#### Work order:
Write out word for word each line of the records, beginning at the first and stopping after the line with "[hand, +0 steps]". Leave the pictures out.

Records from a collection:
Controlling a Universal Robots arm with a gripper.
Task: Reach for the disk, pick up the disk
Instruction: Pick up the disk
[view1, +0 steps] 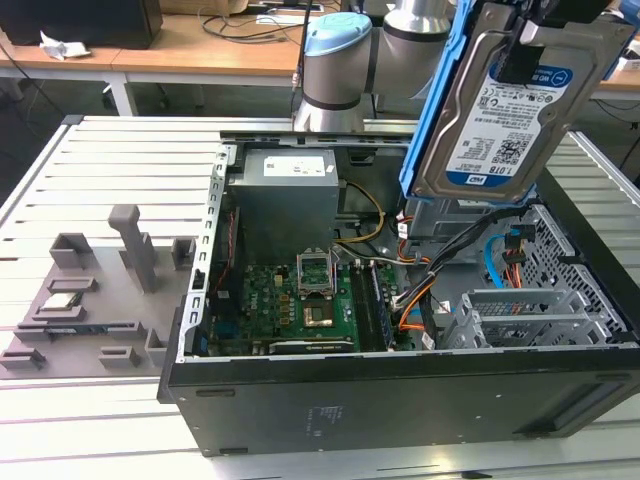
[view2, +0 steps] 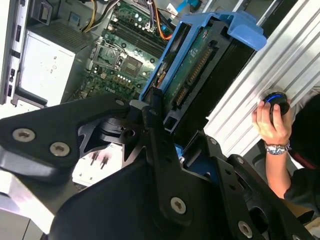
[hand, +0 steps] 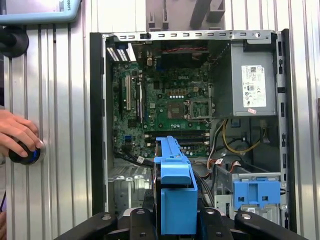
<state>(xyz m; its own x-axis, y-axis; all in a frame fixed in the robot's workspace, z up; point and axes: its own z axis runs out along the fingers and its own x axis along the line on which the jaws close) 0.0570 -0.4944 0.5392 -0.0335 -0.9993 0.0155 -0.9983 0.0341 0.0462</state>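
Observation:
The disk (view1: 510, 110) hangs tilted in the air above the open computer case (view1: 400, 400), its white-and-blue label facing the exterior view and a blue rail along its edge. My gripper (view1: 545, 45) is shut on the disk's upper end. In the first wrist view the disk (hand: 175, 185) appears edge-on as a blue rail between the black fingers (hand: 150, 220), well above the motherboard. The second wrist view has the disk's (view2: 195, 75) green circuit side and connector facing the camera, with the gripper (view2: 172, 130) clamped on its near end.
The case holds a motherboard (hand: 165, 105), a grey power supply (hand: 252, 85), cables, and a small blue latch on a metal cage (hand: 257, 192). A person's hand (hand: 17, 135) rests on a black knob beside the case. Grey fixtures (view1: 100, 290) stand on the slatted table at the exterior view's left.

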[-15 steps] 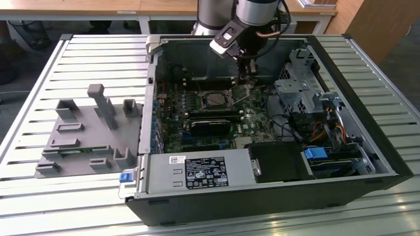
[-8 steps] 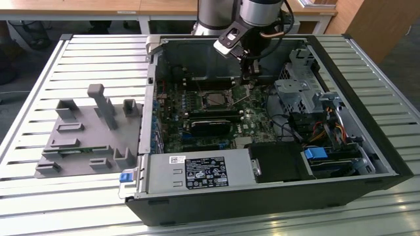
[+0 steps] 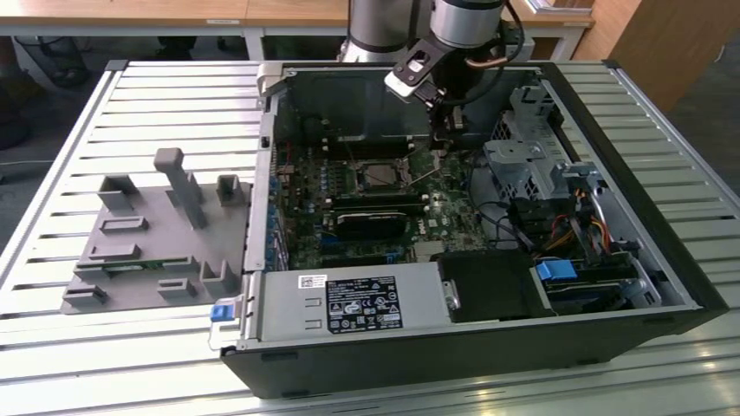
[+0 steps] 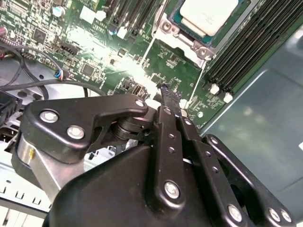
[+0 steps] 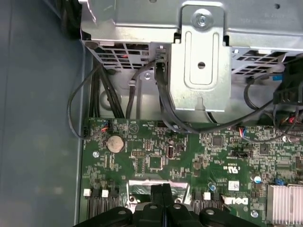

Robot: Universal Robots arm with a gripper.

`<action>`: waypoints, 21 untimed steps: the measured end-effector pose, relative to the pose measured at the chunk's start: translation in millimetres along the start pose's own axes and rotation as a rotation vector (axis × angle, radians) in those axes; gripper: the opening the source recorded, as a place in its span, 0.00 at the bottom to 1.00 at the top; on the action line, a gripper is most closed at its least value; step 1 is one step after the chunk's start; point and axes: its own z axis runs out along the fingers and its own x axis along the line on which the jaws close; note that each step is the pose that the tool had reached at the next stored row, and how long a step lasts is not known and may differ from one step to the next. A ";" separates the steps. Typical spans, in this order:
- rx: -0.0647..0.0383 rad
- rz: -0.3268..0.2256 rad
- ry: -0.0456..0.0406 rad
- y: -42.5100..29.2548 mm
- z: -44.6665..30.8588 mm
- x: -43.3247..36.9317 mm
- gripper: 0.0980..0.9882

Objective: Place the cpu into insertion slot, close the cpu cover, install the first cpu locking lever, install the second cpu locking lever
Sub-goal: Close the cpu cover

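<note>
An open computer case [image 3: 486, 347] lies on the slatted table. On its green motherboard [image 5: 151, 161], the silvery cpu [image 4: 208, 14] lies in the insertion slot [image 3: 379, 176]. The silver cpu cover [image 4: 183, 41] frames it and looks to lie flat. My gripper [image 3: 446, 143] hangs just on the exterior view's right of the socket, above the board. In both wrist views its black fingers are pressed together, gripper [image 4: 166, 89] [image 5: 163, 188], with nothing seen between them. A thin metal locking lever [image 3: 431, 172] slants up from the socket toward the fingertips.
A silver drive cage [image 3: 526, 165] [image 5: 199, 56] with black cables [image 5: 161, 104] stands close to the gripper. Long black memory sticks [image 4: 241, 47] flank the socket. The power supply [image 3: 347, 303] fills the case's near end. A grey fixture [image 3: 151, 234] with pegs sits on the exterior view's left.
</note>
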 end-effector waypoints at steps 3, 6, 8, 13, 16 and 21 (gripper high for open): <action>0.002 0.000 -0.0002 4.0 1.9 1.5 0.02; 0.004 0.000 -0.0002 7.0 3.5 2.4 0.02; 0.004 0.000 -0.0002 8.9 4.4 3.1 0.02; 0.007 0.000 0.0000 11.8 6.6 4.1 0.02; 0.007 0.000 -0.0001 13.4 7.5 4.1 0.02; 0.008 -0.001 0.0000 16.7 9.5 4.7 0.02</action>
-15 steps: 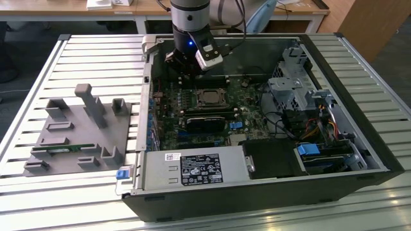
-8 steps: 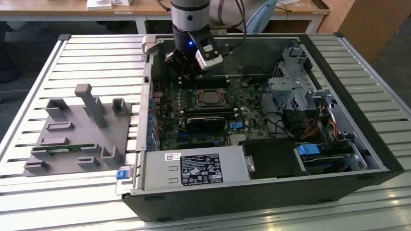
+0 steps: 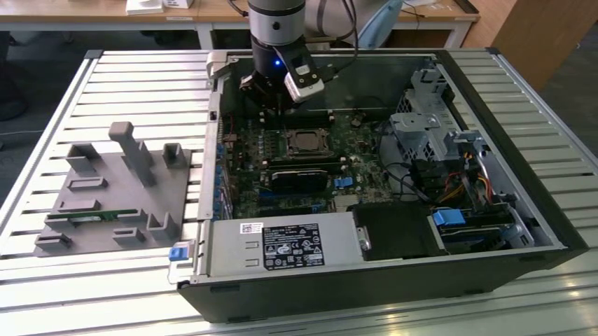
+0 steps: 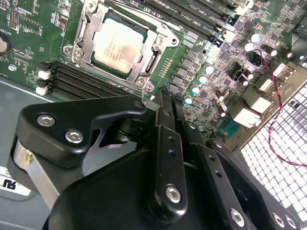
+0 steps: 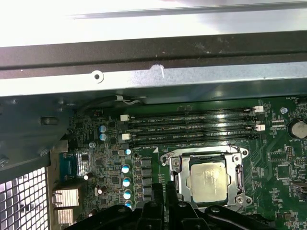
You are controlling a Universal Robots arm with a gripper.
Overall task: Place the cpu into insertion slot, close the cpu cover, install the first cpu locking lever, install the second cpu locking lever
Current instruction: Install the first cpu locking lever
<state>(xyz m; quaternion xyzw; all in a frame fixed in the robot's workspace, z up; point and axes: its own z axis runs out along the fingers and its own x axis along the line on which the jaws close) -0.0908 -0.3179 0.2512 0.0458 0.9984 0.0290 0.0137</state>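
dull metal cpu [image 4: 116, 46], shiny metal cpu cover [image 4: 91, 29], matt blk pincer [image 4: 163, 103]

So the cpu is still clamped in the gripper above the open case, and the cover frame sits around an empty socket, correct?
Not quite. The cpu already sits in the socket, with the cpu cover framing it; both wrist views show its metal top there. The gripper does hang above the open case, close beside the socket, with nothing seen in it.

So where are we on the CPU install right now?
The cpu sits in its socket with the cpu cover lying closed around it. The gripper hangs beside the socket's edge, carrying nothing visible. I cannot tell whether either locking lever is latched; both remain to be confirmed.
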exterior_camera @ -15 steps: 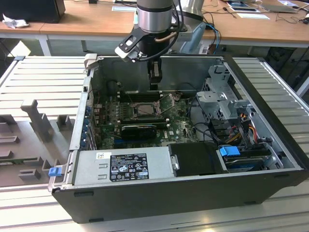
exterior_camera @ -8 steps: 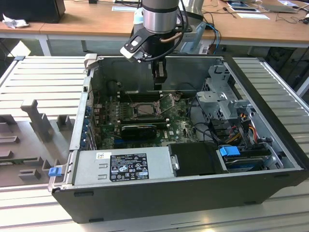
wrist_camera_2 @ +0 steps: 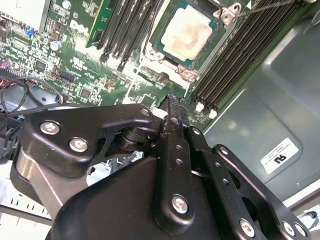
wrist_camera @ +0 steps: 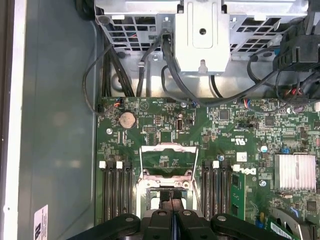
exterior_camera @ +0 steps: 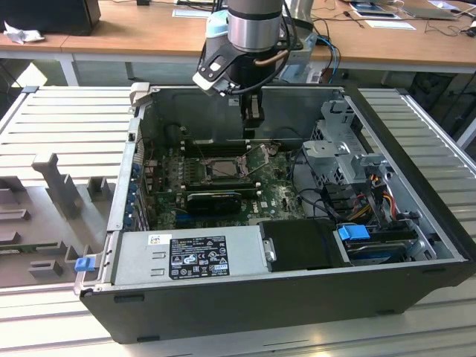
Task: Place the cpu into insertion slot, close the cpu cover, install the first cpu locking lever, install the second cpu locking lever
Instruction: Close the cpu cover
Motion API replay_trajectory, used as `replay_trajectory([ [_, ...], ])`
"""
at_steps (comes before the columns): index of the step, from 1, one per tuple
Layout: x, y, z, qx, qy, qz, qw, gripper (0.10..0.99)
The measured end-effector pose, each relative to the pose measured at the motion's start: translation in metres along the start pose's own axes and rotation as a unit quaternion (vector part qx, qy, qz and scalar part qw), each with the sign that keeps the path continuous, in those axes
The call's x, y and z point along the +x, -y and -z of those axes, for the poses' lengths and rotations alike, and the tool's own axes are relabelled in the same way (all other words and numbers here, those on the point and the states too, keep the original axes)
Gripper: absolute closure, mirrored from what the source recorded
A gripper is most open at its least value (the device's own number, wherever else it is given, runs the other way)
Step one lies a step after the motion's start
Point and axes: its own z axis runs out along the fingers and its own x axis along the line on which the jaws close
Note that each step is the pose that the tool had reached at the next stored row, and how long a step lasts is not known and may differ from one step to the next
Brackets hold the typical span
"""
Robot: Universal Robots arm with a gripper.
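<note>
**Gripper** (exterior_camera: pixel 253 128): hanging from the arm inside the open computer case (exterior_camera: pixel 223 316), over the far part of the green circuit board (exterior_camera: pixel 277 195) in the exterior view.

**Jaws:** standing closed. In the first wrist view the two black fingers (wrist_camera: pixel 164 222) are meeting along a thin seam, clasping neither chip nor plate. Whether the tips are touching the metalwork just past them cannot be told.

**Cpu** (wrist_camera_2: pixel 186 32): lying flat in the insertion slot (wrist_camera_2: pixel 200 59), pale metal top facing up, well clear of the fingertips in the second wrist view.

**Cpu cover** (wrist_camera: pixel 167 148): standing raised off the slot, with green board showing through its square window, just beyond the closed tips in the first wrist view.

**Thin metal rod** (wrist_camera_2: pixel 265 7): running beside the slot and being cut off by the picture edge. Its fastening is not discernible.

**Memory slots** (wrist_camera: pixel 115 190): flanking the slot on both sides.

**Grey power-supply box** (exterior_camera: pixel 190 253): sitting at the case's near wall in the exterior view, well apart from the gripper.

**Slatted metal surface** (exterior_camera: pixel 67 119): carrying the case.

**Hidden or unclear:**
- The gripper's own black linkage is blocking most of the slot in the first wrist view and much of the board in the second.
- In the exterior view the chip is too small to tell from its socket.
- The arm's upper part is running out of frame in the exterior view.
</note>
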Motion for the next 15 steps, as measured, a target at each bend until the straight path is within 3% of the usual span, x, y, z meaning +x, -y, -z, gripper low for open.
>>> replay_trajectory([
  [15, -0.0001, -0.0257, -0.0015, 0.0, 0.0, 0.0, 1.0, 0.98],
])
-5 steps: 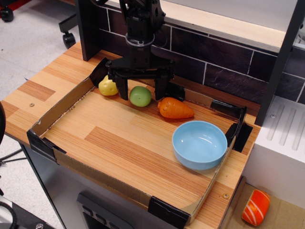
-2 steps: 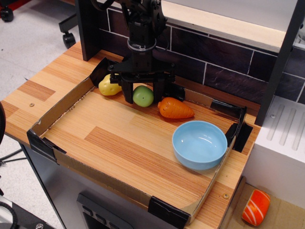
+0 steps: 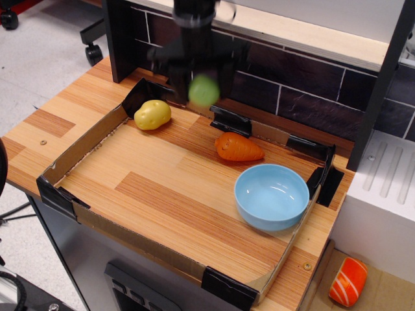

#### Exercise result:
Controlling a Universal Robots arm with a gripper.
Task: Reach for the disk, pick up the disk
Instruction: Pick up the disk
[view1, +0 steps] 
[view2, +0 steps] 
[hand, +0 steps] 

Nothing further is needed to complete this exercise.